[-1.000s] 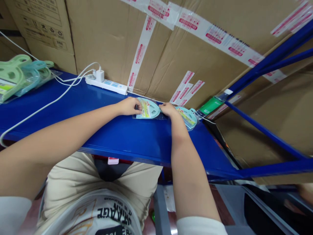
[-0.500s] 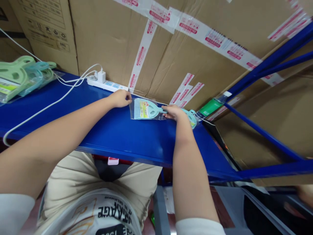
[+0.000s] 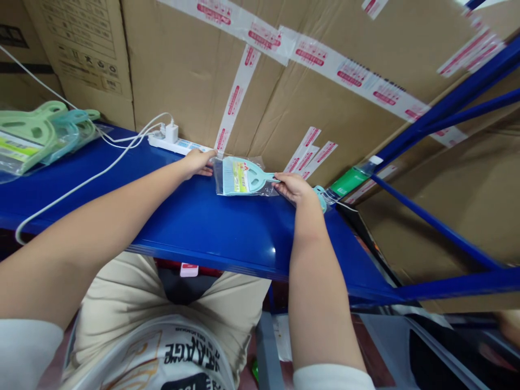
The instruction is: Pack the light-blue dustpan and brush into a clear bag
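Center frame: L hand (image 3: pixel 197 163) pinches bag (image 3: pixel 239 177) edge, R hand (image 3: pixel 293 188) pinches the teal clip (image 3: pixel 248 176) handle, on blue shelf (image 3: pixel 211 227).

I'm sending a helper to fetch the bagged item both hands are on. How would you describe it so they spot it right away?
On the blue shelf, against the taped cardboard boxes, just right of the white power strip, lies a pale blue plastic paddle in a clear bag. The left hand and right hand pinch its ends. Unlike the green stack far left, it lies alone.
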Motion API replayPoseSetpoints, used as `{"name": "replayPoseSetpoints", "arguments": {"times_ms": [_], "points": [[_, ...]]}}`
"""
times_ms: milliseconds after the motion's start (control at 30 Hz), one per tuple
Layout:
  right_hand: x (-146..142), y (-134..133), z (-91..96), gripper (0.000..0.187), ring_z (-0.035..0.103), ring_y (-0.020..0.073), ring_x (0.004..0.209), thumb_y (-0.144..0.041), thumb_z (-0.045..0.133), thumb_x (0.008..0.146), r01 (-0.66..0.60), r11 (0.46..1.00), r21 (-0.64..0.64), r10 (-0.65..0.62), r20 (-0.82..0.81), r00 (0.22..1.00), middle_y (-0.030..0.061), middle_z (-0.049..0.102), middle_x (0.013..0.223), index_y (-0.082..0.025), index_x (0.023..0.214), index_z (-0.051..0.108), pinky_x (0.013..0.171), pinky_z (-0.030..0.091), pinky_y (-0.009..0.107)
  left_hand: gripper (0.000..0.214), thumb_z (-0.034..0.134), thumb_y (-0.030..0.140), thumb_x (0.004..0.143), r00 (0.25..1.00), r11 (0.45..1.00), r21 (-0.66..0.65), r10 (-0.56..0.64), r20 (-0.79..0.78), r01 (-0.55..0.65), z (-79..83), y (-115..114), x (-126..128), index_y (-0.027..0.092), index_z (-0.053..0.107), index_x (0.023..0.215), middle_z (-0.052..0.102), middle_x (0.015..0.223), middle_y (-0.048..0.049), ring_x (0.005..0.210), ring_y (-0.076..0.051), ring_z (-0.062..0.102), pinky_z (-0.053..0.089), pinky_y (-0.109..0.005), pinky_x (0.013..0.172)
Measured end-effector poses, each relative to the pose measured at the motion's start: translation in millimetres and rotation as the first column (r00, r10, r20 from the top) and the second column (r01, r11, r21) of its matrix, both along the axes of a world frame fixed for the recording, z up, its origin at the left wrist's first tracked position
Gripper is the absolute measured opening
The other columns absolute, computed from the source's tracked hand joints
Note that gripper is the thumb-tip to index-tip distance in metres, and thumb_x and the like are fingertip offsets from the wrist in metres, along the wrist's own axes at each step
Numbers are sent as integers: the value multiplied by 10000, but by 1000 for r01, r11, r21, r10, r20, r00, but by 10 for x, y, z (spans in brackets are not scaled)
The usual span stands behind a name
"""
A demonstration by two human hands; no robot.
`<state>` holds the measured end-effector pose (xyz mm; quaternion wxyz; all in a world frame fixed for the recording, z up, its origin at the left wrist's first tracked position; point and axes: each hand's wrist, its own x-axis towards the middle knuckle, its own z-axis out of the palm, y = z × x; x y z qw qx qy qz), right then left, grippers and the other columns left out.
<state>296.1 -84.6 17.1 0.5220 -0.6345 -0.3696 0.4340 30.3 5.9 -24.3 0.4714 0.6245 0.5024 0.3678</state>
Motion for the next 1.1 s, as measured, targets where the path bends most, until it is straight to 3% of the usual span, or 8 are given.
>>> {"name": "replayPoseSetpoints", "arguments": {"times_ms": [200,300,467,567,633,700,867,1100], "points": [[-3,28,15,221,580,68,460,12,563,913,-38,999,36,39,-34,999,-12,602,560,-139,769,634,441,499,95,707,318,737,944,982,983,-59,-170,83,175,9,-88,83,220,606,1332,765,1086,-202,1030,-322,742,617,-437,815],[-14,49,1,173,587,73,460,14,624,872,-57,998,40,58,-30,998,-21,612,571,-147,815,650,455,522,105,619,393,690,953,975,975,-64,-208,74,213,22,-164,155,227,659,1266,787,1069,-172,1040,-317,742,618,-444,825],[-47,53,-9,200,585,71,467,14,564,903,-43,998,43,45,-44,998,-13,615,584,-141,803,642,471,524,112,334,669,478,903,991,993,-64,-93,95,99,0,-270,253,195,690,1079,770,884,-116,855,-235,741,597,-386,708],[-71,31,8,230,570,63,455,24,567,902,-49,998,45,51,-48,998,-20,599,575,-150,760,613,465,511,104,316,687,505,895,1000,999,-43,-6,23,7,-26,-293,271,189,666,887,583,590,-15,600,-170,627,518,-356,563],[-84,13,23,255,556,57,443,36,564,900,-50,998,46,53,-50,997,-24,589,564,-157,737,599,459,507,96,333,683,524,895,1000,1000,-8,5,0,-5,-46,-286,264,198,644,842,465,530,35,526,-139,540,471,-345,523],[-89,-2,37,278,550,54,440,38,535,919,-36,998,46,38,-56,998,-23,584,556,-158,731,595,454,501,90,363,673,556,894,1000,999,42,-18,-23,19,-63,-260,243,193,654,874,469,551,31,530,-134,523,460,-351,525],[-70,-11,49,253,554,55,446,23,525,941,4,999,48,-1,-74,997,-26,583,545,-149,779,615,432,485,84,506,657,624,880,990,988,118,-87,-108,100,-32,-186,170,152,712,1052,667,751,-96,587,-153,574,473,-372,538],[-34,19,31,303,558,64,412,33,517,940,-8,998,61,14,-107,994,-4,591,519,-140,710,611,396,469,91,263,814,331,816,993,990,-138,-3,121,20,191,-344,171,123,745,961,660,695,-48,432,-33,313,241,-217,407]]}}
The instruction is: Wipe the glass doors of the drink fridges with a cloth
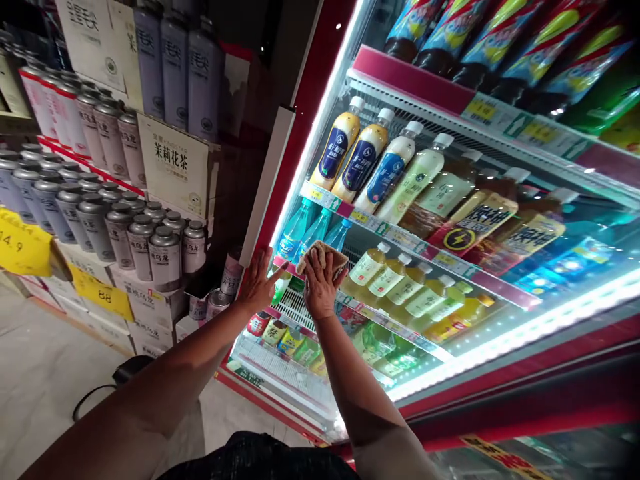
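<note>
My right hand [321, 285] presses a folded tan cloth [336, 261] against the glass door of a lit drinks fridge. Its fingers lie over the cloth, which sticks out on both sides of them. To the left, my left hand [261, 285] is spread at the fridge's door edge, beside the white handle strip [267, 187]; it holds nothing. Through the glass, blue bottles [295, 230] show just behind the cloth. Pale yellow tea bottles [369, 265] stand on the same shelf to its right.
Shelves of bottles fill the fridge, with cola bottles [465, 40] at the top. Stacked cans [165, 257] and cartons [173, 163] stand at the left, with yellow price signs [100, 291]. A black object with a cord [133, 370] lies on the tiled floor [50, 373].
</note>
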Available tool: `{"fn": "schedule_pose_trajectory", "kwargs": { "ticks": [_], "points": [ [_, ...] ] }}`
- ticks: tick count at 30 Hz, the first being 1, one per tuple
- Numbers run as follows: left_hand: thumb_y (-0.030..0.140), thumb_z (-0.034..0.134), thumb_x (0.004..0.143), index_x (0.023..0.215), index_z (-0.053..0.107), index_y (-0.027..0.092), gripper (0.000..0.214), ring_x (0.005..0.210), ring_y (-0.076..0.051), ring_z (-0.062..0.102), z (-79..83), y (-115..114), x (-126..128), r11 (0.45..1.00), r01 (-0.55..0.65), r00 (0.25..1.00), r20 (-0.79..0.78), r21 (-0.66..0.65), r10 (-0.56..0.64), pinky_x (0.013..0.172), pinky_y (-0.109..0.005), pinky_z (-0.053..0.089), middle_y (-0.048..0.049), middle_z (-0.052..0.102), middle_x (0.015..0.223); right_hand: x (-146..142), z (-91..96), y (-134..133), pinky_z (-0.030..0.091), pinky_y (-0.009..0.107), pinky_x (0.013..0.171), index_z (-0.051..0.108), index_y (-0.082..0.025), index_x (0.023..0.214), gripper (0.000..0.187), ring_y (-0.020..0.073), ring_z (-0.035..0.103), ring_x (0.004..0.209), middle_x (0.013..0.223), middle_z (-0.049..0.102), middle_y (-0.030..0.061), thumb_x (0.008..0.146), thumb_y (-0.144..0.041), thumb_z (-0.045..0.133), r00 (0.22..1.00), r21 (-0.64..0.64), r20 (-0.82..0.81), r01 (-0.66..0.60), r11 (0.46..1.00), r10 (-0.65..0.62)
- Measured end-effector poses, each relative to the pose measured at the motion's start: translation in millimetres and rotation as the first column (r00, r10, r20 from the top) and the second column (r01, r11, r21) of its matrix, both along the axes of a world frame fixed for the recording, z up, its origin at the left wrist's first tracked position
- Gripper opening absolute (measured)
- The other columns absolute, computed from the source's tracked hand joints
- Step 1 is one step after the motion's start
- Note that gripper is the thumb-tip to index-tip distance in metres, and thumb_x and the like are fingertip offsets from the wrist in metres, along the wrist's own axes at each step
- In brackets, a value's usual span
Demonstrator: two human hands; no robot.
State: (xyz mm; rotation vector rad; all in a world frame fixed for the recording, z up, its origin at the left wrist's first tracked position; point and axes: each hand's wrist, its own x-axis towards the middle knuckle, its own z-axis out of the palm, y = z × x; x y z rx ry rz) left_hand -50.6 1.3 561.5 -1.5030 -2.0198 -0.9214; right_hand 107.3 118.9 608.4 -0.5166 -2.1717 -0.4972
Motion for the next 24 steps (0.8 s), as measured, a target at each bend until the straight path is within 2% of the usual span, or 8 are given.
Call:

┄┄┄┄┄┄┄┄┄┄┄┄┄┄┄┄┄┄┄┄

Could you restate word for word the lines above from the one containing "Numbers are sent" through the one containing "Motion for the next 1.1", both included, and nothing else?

# [EXPECTED ANSWER]
Numbers are sent as integers: the value multiplied by 10000, but by 1000 for r01, r11, r21, r10, r20, r00, but by 10 for x, y, z (spans in brackets are not scaled)
The usual span stands behind a name
"""
A demonstration by two human hands; no robot.
`<state>` holds the measured end-effector pose (xyz mm; quaternion wxyz; all in a world frame fixed for the recording, z up, its origin at the left wrist's first tracked position; point and axes: each hand's wrist, its own x-axis towards the middle knuckle, its own z-axis out of the palm, y = z × x; x y z qw qx qy qz), right then left, grippers and the other columns left out.
<state>296.1 -84.6 17.1 0.5220 -0.6345 -0.3696 0.4340 30.3 5.9 -24.3 0.4714 0.6245 0.5024 0.3678</state>
Motion for the next 1.1 s, as measured, targets where the path bends most, until it is straight to 3% of the usual span, or 8 are given.

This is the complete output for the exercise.